Patient Safety Presentation

Maternal Health: Patient-Centered Care, Quality, and Setting up a Research Agenda to Address Issues

Grace Lim, MD, MS

Presented September 3, 2025 at the 2025 APSF Stoelting Conference on “Transforming Maternal Care: Innovations and Collaborations to Reduce Morbidity and Mortality”

Youtube video

SUMMARY

Grace Lim, MD, MS’s presentation focuses on the next frontier of maternal safety, which extends beyond physical survival to encompass dignity, respect, autonomy, and mental health. The key objective is to transition from focusing solely on individual patient care to developing system-level solutions for quality and equity in maternal care.
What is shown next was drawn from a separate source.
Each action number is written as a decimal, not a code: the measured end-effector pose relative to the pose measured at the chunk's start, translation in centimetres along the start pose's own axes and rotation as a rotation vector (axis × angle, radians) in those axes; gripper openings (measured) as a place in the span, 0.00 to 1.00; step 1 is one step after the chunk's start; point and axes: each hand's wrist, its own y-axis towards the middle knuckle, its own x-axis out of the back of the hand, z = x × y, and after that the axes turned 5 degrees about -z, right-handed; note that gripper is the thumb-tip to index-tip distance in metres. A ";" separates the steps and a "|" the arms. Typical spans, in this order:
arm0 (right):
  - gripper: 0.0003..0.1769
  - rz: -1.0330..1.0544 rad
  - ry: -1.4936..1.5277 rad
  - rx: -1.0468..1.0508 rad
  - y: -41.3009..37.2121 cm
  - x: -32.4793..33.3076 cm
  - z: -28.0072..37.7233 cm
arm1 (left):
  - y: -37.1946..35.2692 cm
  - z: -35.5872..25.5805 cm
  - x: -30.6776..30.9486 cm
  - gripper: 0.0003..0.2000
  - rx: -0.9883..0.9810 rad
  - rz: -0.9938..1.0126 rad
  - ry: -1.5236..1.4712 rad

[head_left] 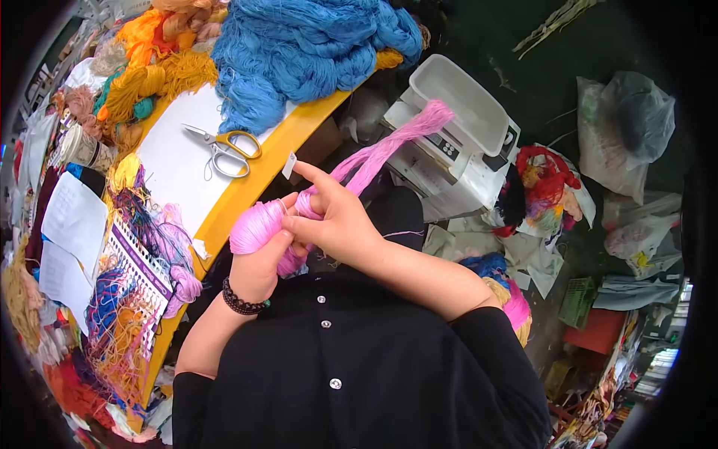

This involves setting a research agenda that prioritizes patient-centered outcomes (like a sense of control and lack of long-term trauma) and addressing systemic barriers to equitable care, such as the need for more scalable, standardized training and the conceptualization of new tools (“pulse oximeter”) for psychological safety.

Key Points:

  • Expanded Definition of Safety
    Maternal safety must evolve beyond mere physical survival to include dignity, respect, autonomy, and psychological well-being [02:12, 02:25]. This is viewed as the next critical frontier for anesthesia practice and patient safety [02:25].
  • Patient-Centered Outcomes
    Patients highly value a sense of control and autonomy and the experience of feeling heard, alongside effective pain management. Patient-centered goals include limited long-term trauma and successful neonatal outcomes [10:34, 15:16].
  • Provider-Patient Goal Mismatch
    A key finding is a quantifiable difference in priority between patients and providers during care (e.g., Cesarean delivery). Providers prioritize timely, safe care, while patients may prioritize communication and emotional support, highlighting an opportunity for better partnership [11:14, 12:31].
  • Systemic Barriers and Facilitators
    Systemic barriers include the lack of feasible methods for widespread prenatal anesthesia consultation in private/community settings. Facilitators include the use of risk assessment tools, evidence-based medications, and rethinking the role of support people (like doulas) in the operating room to help build patient trust [13:47, 15:00].
  • Need for Scalable Solutions
    Following the historical model of anesthesia safety (e.g., the pulse oximeter), there is an urgent need to develop a “pulse oximeter for psychological safety.” This means identifying simple, scalable, and standardized tools (like teaching empathy skills via the NURSE mnemonic) and new monitoring or therapeutic approaches that can be implemented across all hospitals, bridging the gap between training environments and community practice [16:47, 18:36].

ABOUT THE SPEAKER(S)

Grace Lim, MD, MSGrace Lim, MD, MS
Professor and Chief of OB & Women’s Anesthesiology
University of Pittsburg

Grace Lim, MD, MS, is a board-certified obstetric anesthesiologist and physician scientist at whose work centers on advancing patient safety in perinatal care. As Professor and Chief of OB & Women’s Anesthesiology, she has led system-wide improvements in cesarean delivery care, including Enhanced Recovery protocols and postpartum hemorrhage bundles. Dr. Lim is the principal investigator of ELEVATE, a PCORI-funded initiative aimed at optimizing anesthesia choices during cesarean delivery through patient-centered comparative effectiveness research. Her broader research portfolio, supported by NIH and PCORI, focuses on opioid-sparing strategies, labor pain mechanisms, and safe medication use in pregnancy. Nationally, she serves on the Board of Directors for the Society for Obstetric Anesthesia and Perinatology (SOAP) and holds advisory roles with ACOG, AIM, and ASA.